Task to carry out: Exactly repeat all the records below, omitting the images they hold.

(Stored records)
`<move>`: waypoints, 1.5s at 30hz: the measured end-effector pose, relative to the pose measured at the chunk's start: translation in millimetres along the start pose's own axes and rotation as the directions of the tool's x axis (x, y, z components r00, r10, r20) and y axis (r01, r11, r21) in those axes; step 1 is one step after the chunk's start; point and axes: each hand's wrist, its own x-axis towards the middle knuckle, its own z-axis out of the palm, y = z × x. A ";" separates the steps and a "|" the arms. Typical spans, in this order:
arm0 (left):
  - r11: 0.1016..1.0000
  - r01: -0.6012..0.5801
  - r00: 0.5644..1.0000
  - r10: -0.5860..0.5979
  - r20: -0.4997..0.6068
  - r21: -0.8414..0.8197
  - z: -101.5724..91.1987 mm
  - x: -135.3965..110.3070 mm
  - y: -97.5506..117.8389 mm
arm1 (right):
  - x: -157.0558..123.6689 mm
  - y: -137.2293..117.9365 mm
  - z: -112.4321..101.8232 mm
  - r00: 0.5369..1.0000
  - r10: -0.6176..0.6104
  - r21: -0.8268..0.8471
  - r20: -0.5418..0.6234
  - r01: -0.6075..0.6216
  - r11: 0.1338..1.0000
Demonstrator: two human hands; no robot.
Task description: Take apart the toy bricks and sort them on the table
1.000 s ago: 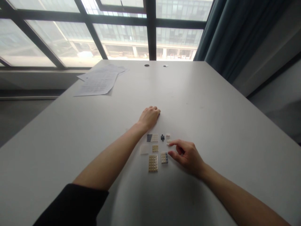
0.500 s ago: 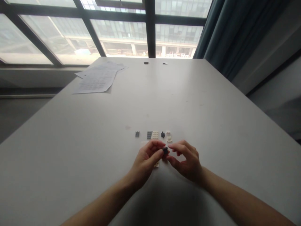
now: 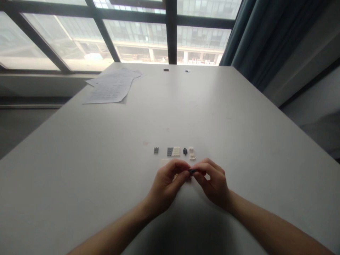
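Between the fingertips of both hands is a small dark building brick (image 3: 192, 171). My left hand (image 3: 170, 180) pinches it from the left, thumb and fingers closed. From the right, my right hand (image 3: 211, 179) grips its other end between thumb and fingers. Much of the brick is hidden by the fingers. Just beyond the hands lie a grey-and-white studded plate (image 3: 173, 152), a black piece (image 3: 185, 151) and a white piece (image 3: 192, 156). A small grey plate (image 3: 156, 150) sits apart to their left. Something yellowish shows partly behind my left thumb.
The pieces lie on a white table (image 3: 119, 141). Loose printed papers (image 3: 111, 86) rest at its far left. Two small round fittings, one dark (image 3: 166, 70) and one partly white (image 3: 187, 71), are near the far edge, below the window. A blue curtain (image 3: 244, 42) hangs at the right.
My right hand has closed in on the dark brick and now grips it too. The brick has turned and shifted slightly right. The loose pieces on the table lie as before.
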 end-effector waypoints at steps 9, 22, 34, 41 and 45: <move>0.993 -0.063 0.997 0.066 -0.029 0.104 1.3 -0.5 -3.2 | -0.5 3.0 0.8 0.997 0.068 0.045 0.041 -0.070 0.997; 0.997 -0.020 0.999 0.018 0.028 0.072 -2.2 -1.6 -2.0 | 0.3 2.9 -0.5 0.994 -0.078 0.040 0.075 0.075 0.996; 0.998 0.043 0.992 -0.037 0.119 -0.047 -2.9 0.5 3.6 | 0.6 -0.9 -3.8 0.994 -0.092 0.049 0.063 0.089 0.995; 0.990 -0.019 1.000 0.020 -0.004 0.138 -14.6 4.9 2.7 | 14.1 3.7 -15.3 0.984 -0.096 -0.021 0.149 0.101 0.995; 0.979 -0.085 0.977 0.119 -0.179 0.184 -25.6 11.0 5.1 | 27.8 8.1 -33.9 0.922 0.068 -0.152 0.381 -0.010 0.988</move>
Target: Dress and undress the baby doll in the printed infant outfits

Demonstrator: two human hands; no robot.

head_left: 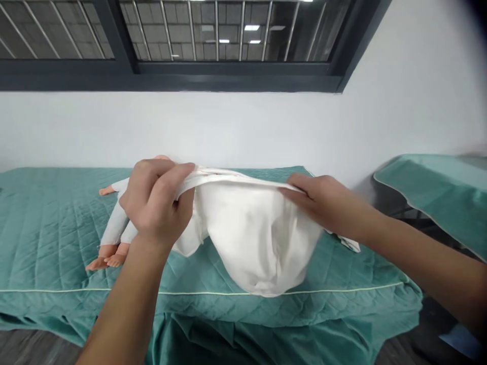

The completed task:
`<move>`: waypoints, 1.5s at 30hz: the measured end-effector pose, relative to the pose measured at the chunk's start: translation in millimetres along the start pose's own axes and rotation as the directions of the tool's x axis (x, y, z components r00, r10, r20) and y axis (r01, r11, r21) in those axes; step 1 is one step after the chunk's start; point and axes: each hand's wrist, its own x-axis towards the middle knuckle, its own z-axis out of the palm, y = z × x. A ";" separates the steps and a "|" the arms. Typical spans, in this order:
arm0 (left):
  - r11: 0.1016..1.0000
  - r01: -0.6012..0.5801
  - r00: 0.5644..1.0000
  - r10: -0.5860..0.5979
  - r20: -0.4997..0.6068
  - r21: -0.8414..0.8197
  - z: -101.5724..91.1987 mm
  - x: -135.3965..110.3070 mm
  - y: -97.5506..117.8389 mm
arm1 (right):
  - x: -157.0558..123.6689 mm
  - y: -137.2293..117.9365 mm
  - z: -112.4321..101.8232 mm
  - r00: 0.5369..1.0000
  - r10: -0.6176..0.6104
  - r21: -0.8268..0.8471
  - r20: -0.5418..0.6234
  - r01: -0.6075..0.6216
  - r11: 0.1338..1.0000
Demonstrator: two human hands; no robot.
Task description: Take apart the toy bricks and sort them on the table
1.000 s ago: 
0.500 s ago: 
now: 
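Between the fingertips of both hands is a small dark building brick (image 3: 192, 171). My left hand (image 3: 170, 180) pinches it from the left, thumb and fingers closed. From the right, my right hand (image 3: 211, 179) grips its other end between thumb and fingers. Much of the brick is hidden by the fingers. Just beyond the hands lie a grey-and-white studded plate (image 3: 173, 152), a black piece (image 3: 185, 151) and a white piece (image 3: 192, 156). A small grey plate (image 3: 156, 150) sits apart to their left. Something yellowish shows partly behind my left thumb.
The pieces lie on a white table (image 3: 119, 141). Loose printed papers (image 3: 111, 86) rest at its far left. Two small round fittings, one dark (image 3: 166, 70) and one partly white (image 3: 187, 71), are near the far edge, below the window. A blue curtain (image 3: 244, 42) hangs at the right.
My right hand has closed in on the dark brick and now grips it too. The brick has turned and shifted slightly right. The loose pieces on the table lie as before.
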 end-effector waypoints at steps 9, 22, 34, 41 and 45: <move>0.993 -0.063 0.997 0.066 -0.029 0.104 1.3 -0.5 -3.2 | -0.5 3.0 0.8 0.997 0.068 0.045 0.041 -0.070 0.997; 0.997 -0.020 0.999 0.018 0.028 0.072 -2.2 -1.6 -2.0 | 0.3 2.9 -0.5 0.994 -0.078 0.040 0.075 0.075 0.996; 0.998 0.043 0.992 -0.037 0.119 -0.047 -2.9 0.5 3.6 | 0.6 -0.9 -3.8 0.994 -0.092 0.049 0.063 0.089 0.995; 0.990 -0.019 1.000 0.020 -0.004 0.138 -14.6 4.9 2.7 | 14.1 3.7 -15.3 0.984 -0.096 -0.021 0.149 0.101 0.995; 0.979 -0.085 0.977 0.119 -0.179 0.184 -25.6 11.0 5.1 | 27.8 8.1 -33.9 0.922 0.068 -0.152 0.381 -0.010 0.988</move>
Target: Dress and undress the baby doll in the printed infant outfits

Demonstrator: two human hands; no robot.

head_left: 

No further output remains.